Assigned task
In the copy, include no pictures. Reproduce the rest of the entries exactly.

[Stored dataset items]
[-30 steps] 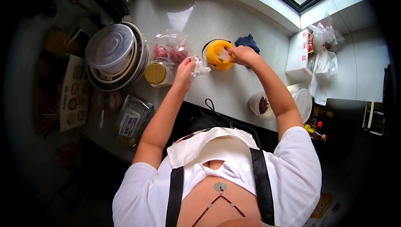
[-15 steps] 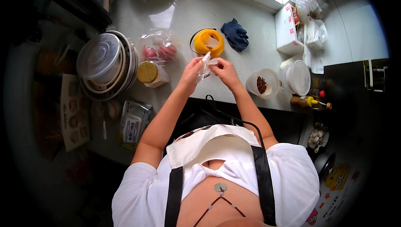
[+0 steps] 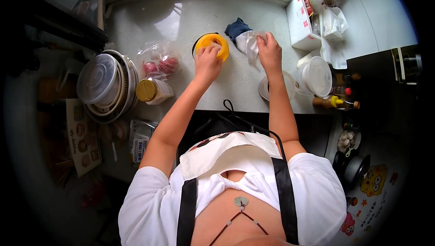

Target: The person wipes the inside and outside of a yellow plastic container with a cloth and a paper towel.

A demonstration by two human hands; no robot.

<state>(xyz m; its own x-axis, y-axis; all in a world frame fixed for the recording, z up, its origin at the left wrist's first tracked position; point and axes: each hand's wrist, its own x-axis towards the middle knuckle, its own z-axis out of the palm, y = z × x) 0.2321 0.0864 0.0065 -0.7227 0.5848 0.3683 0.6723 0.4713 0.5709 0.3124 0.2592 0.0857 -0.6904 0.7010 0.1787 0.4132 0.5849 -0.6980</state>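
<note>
My left hand [image 3: 208, 61] is at the round yellow container [image 3: 218, 42], its curled fingers over the opening. The fingertips are hidden, so I cannot make out what they pinch. A thin translucent plastic bag [image 3: 248, 44] hangs from my right hand [image 3: 270, 51], which is closed on its edge. The bag spreads leftward and partly covers a dark blue cloth [image 3: 236, 28] lying on the counter. Below my right hand, the forearm hides part of a clear round tub [image 3: 287, 85].
On the left stand stacked bowls and colanders [image 3: 97, 81], a jar with a gold lid [image 3: 147, 90] and a clear bag of pinkish-red items [image 3: 156, 66]. To the right are a white box [image 3: 301, 24], white round lids [image 3: 316, 76] and bottles [image 3: 335, 102].
My hands have moved apart. The left has gone up to the yellow container; the right has carried the plastic bag up and right, beside the blue cloth. The view has shifted slightly.
</note>
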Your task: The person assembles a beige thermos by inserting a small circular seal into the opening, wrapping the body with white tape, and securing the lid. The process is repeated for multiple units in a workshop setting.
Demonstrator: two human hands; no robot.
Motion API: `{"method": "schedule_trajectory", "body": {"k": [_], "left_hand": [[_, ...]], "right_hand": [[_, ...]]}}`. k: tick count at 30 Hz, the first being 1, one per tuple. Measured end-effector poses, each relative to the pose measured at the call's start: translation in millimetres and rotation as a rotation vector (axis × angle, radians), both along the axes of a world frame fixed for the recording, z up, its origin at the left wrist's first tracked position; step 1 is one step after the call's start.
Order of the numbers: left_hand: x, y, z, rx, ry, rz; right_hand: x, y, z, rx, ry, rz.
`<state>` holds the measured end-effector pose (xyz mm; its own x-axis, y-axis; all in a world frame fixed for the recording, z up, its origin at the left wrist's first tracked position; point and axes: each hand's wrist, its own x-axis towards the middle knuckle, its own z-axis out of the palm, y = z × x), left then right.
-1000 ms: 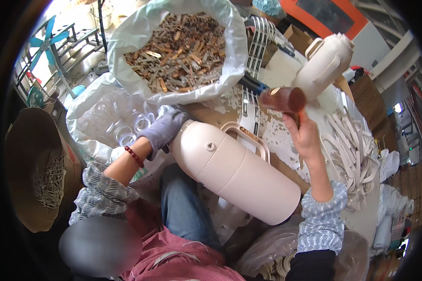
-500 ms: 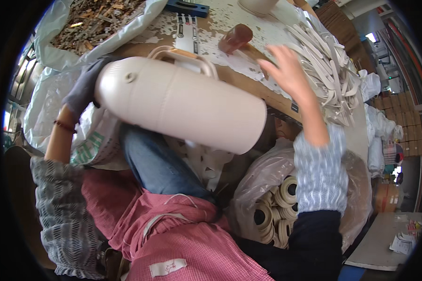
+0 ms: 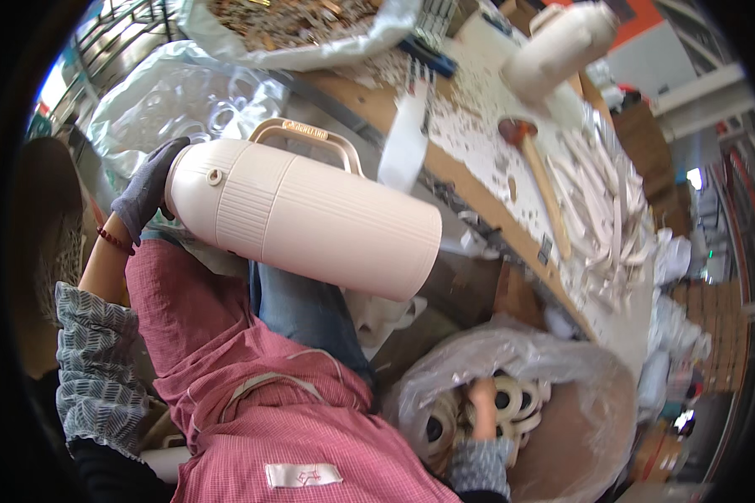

The completed task
[-30 steps] 
[-15 steps] 
[+0 steps] 

Target: The person wipes the inside and outside of a yellow plastic container with a cloth and a paper towel.

A demonstration by two human hands; no robot.

<state>(xyz m; its own x-axis, y-axis; all in a world frame fixed for the recording, z up, its origin at the left wrist's first tracked position; point and axes: each hand's wrist, its own x-axis towards the middle knuckle, its own z-axis out of the palm, y = z × x) 0.2321 0.0864 0.0065 -0.7227 0.5848 0.3683 0.6723 0.4713 0.5709 0.3124 0.2592 0.0857 -0.6904 0.7010 0.1787 0.4132 0.5849 -0.6980</state>
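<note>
My left hand [image 3: 208, 61] is at the round yellow container [image 3: 218, 42], its curled fingers over the opening. The fingertips are hidden, so I cannot make out what they pinch. A thin translucent plastic bag [image 3: 248, 44] hangs from my right hand [image 3: 270, 51], which is closed on its edge. The bag spreads leftward and partly covers a dark blue cloth [image 3: 236, 28] lying on the counter. Below my right hand, the forearm hides part of a clear round tub [image 3: 287, 85].
On the left stand stacked bowls and colanders [image 3: 97, 81], a jar with a gold lid [image 3: 147, 90] and a clear bag of pinkish-red items [image 3: 156, 66]. To the right are a white box [image 3: 301, 24], white round lids [image 3: 316, 76] and bottles [image 3: 335, 102].
My hands have moved apart. The left has gone up to the yellow container; the right has carried the plastic bag up and right, beside the blue cloth. The view has shifted slightly.
</note>
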Your task: The person assembles a beige thermos by inserting a small circular seal into the opening, wrapping the body with white tape, and securing the lid. The process is repeated for multiple units in a workshop setting.
Demonstrator: two human hands; no robot.
Motion API: `{"method": "schedule_trajectory", "body": {"k": [_], "left_hand": [[_, ...]], "right_hand": [[_, ...]]}}`. k: tick count at 30 Hz, the first being 1, one per tuple. Measured end-effector poses, each relative to the pose measured at the call's start: translation in millimetres and rotation as a rotation vector (axis × angle, radians), both along the axes of a world frame fixed for the recording, z up, its origin at the left wrist's first tracked position; step 1 is one step after the call's start.
Order of the numbers: left_hand: x, y, z, rx, ry, rz; right_hand: x, y, z, rx, ry, rz.
`<state>` holds the measured end-effector pose (xyz mm; its own x-axis, y-axis; all in a world frame fixed for the recording, z up, its origin at the left wrist's first tracked position; point and axes: each hand's wrist, its own x-axis towards the middle knuckle, its own z-axis out of the palm, y = z × x), left then right.
-1000 ms: 
-500 ms: 
+0 ms: 

The output has nothing more to it.